■ WORK REQUEST
Only one stretch of the data below should be repeated: the lines from the line containing "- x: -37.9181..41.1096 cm" through the line containing "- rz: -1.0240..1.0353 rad", inclusive, exactly as they are.

[RECORDS FOR THE EXERCISE — start]

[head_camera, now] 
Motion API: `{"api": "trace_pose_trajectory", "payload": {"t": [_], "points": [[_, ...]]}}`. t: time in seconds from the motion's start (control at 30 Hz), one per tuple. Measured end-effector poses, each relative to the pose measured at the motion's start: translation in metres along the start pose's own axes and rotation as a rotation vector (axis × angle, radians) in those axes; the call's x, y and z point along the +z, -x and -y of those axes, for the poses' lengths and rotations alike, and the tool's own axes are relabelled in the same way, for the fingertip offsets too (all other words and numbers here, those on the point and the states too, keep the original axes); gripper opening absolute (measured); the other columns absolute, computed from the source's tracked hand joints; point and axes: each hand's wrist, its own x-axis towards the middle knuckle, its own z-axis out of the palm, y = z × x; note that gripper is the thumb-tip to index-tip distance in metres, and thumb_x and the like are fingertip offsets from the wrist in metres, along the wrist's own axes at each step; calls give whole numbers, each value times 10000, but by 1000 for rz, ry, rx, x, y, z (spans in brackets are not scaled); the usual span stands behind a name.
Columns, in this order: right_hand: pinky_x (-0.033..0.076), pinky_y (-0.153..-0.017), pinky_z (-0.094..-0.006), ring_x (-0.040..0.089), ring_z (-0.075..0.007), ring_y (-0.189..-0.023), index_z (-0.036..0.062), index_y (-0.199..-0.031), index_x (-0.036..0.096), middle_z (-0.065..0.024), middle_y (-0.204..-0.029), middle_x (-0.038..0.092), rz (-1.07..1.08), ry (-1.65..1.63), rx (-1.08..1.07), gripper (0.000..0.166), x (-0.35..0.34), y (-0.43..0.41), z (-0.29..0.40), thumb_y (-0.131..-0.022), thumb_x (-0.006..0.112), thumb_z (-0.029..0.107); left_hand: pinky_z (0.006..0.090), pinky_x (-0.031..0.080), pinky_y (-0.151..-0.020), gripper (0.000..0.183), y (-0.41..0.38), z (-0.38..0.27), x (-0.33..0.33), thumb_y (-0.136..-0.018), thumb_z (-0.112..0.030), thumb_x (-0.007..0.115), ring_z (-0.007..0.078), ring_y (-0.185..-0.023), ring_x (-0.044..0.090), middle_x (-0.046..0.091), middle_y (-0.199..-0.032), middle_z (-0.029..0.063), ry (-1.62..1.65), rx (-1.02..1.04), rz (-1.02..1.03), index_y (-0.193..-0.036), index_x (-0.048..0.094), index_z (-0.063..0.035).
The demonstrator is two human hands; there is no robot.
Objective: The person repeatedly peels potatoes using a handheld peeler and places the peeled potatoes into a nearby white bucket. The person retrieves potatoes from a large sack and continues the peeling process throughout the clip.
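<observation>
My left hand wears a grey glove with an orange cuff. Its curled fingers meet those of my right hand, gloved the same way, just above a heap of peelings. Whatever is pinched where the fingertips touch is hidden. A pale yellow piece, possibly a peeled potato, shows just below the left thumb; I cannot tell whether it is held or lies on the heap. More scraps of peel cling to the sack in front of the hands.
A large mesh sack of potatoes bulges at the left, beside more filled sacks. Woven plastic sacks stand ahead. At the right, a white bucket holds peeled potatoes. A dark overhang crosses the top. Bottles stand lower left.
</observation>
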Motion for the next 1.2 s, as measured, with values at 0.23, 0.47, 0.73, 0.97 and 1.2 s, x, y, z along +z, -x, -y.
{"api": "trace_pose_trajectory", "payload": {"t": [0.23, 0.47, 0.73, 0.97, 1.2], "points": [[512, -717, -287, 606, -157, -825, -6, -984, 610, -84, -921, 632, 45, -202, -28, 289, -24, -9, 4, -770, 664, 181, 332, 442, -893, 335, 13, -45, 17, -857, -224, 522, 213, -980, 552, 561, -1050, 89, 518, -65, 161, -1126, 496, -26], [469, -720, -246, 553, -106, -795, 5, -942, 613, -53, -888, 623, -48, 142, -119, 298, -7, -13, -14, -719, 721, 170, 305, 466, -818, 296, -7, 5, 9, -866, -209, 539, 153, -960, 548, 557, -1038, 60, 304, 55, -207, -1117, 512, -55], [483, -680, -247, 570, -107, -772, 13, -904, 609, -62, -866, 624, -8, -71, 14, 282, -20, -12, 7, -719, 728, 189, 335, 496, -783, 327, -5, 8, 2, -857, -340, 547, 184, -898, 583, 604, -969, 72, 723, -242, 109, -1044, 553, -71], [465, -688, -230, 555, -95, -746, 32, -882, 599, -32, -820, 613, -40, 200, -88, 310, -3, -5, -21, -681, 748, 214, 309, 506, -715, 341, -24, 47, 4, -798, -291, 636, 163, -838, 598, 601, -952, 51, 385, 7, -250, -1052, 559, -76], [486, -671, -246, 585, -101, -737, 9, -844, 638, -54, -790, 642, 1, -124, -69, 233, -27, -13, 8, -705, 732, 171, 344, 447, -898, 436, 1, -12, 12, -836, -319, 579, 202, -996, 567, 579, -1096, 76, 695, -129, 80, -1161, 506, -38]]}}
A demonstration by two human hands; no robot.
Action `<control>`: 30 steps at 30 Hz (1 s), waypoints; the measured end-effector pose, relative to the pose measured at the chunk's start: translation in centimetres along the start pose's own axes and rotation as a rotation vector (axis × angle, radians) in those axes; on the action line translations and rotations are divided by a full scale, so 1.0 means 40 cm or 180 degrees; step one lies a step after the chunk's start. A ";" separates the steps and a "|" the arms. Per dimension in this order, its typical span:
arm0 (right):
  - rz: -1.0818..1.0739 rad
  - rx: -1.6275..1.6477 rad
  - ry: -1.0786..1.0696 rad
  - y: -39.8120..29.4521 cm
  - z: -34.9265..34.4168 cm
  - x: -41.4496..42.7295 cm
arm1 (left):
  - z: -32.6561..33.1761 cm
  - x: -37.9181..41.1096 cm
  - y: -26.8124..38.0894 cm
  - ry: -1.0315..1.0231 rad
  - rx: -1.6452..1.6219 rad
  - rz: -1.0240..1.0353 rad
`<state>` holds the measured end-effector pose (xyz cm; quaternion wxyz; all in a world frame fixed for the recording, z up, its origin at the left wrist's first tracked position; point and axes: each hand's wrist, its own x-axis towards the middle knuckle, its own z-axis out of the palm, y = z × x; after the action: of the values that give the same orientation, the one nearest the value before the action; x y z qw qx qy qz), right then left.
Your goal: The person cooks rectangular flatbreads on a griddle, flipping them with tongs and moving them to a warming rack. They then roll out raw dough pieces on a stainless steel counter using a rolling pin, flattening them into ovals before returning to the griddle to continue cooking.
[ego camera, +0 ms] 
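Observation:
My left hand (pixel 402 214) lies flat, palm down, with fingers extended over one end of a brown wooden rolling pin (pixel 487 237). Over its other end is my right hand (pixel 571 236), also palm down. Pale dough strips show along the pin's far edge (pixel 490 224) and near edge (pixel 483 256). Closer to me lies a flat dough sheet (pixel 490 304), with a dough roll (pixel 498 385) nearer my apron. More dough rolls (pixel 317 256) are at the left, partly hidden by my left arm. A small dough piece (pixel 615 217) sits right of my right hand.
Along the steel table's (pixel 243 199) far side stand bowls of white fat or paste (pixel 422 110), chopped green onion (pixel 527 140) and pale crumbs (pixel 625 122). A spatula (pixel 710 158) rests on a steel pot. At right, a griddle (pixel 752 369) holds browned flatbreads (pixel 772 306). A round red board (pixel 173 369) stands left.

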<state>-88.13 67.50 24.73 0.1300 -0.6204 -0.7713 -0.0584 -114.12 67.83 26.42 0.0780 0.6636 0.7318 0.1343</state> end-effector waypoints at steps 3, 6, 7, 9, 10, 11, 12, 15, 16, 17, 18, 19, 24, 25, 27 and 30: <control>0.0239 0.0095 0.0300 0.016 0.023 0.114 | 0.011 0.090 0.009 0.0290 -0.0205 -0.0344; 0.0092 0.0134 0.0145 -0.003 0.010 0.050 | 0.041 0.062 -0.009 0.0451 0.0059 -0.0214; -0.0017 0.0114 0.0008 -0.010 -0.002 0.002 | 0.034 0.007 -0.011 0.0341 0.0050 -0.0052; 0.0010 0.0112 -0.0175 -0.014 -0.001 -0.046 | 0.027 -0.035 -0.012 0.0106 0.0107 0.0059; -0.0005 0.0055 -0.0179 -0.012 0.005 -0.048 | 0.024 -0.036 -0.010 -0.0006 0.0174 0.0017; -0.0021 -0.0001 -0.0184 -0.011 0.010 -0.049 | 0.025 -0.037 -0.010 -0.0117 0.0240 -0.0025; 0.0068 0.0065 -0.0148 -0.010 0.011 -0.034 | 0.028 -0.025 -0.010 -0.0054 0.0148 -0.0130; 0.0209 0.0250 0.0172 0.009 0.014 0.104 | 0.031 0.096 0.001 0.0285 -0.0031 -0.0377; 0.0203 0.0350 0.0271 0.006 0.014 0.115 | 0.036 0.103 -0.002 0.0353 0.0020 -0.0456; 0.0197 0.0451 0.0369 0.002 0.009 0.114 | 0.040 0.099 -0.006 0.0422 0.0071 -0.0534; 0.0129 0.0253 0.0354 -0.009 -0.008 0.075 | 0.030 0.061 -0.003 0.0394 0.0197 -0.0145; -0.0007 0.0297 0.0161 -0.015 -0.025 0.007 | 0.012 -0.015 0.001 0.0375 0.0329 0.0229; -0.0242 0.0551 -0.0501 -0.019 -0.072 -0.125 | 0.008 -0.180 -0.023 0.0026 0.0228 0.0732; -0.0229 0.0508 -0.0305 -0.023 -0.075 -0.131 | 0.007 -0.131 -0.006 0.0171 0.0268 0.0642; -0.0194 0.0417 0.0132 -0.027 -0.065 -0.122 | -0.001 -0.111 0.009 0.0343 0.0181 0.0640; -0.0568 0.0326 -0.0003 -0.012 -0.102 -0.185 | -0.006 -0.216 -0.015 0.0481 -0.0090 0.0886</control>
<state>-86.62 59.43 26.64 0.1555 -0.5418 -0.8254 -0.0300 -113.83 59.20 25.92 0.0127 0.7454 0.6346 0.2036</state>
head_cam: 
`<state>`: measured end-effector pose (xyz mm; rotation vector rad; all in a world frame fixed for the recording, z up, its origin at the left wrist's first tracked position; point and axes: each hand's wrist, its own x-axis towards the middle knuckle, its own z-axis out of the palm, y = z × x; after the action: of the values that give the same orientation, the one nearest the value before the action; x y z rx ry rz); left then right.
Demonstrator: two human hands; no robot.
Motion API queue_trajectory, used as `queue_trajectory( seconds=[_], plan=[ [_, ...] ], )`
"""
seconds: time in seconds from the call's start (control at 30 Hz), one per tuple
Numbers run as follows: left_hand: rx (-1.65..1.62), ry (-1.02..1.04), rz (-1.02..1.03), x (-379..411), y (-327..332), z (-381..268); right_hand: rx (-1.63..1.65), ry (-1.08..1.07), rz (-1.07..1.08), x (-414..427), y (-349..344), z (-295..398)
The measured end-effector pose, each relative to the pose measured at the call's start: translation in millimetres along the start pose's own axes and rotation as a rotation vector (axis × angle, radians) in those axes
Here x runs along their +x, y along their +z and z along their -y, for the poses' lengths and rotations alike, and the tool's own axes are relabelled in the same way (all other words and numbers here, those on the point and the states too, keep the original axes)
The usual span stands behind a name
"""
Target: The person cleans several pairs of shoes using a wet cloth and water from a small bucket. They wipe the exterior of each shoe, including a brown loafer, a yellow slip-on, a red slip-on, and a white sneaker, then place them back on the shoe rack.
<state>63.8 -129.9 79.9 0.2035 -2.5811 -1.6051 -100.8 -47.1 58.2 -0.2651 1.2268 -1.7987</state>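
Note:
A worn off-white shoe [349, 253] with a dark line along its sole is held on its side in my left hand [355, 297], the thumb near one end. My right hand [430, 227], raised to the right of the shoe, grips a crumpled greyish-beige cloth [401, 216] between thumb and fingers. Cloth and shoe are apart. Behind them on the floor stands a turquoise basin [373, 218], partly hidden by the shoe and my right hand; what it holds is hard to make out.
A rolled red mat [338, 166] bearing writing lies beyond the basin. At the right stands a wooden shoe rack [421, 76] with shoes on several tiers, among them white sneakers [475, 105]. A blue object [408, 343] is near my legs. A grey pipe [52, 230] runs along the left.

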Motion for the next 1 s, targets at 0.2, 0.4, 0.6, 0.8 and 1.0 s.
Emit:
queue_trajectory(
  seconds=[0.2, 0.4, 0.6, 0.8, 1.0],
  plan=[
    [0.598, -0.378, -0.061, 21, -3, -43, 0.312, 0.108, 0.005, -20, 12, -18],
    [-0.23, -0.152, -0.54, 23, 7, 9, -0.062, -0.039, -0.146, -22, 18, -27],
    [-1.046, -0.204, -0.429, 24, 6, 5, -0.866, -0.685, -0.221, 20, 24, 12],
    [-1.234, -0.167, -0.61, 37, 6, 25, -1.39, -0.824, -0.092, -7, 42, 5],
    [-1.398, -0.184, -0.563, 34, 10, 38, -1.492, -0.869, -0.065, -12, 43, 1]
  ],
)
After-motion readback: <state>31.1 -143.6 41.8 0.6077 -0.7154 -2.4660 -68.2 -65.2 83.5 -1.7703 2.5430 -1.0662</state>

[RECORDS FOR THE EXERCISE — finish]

■ SOLUTION TO THE PROBLEM
  - x: -37.9181..41.1096 cm
  - y: -26.8124..38.0894 cm
  - ry: -1.0315..1.0231 rad
  - rx: -1.6452..1.6219 rad
  - rz: -1.0240..1.0353 rad

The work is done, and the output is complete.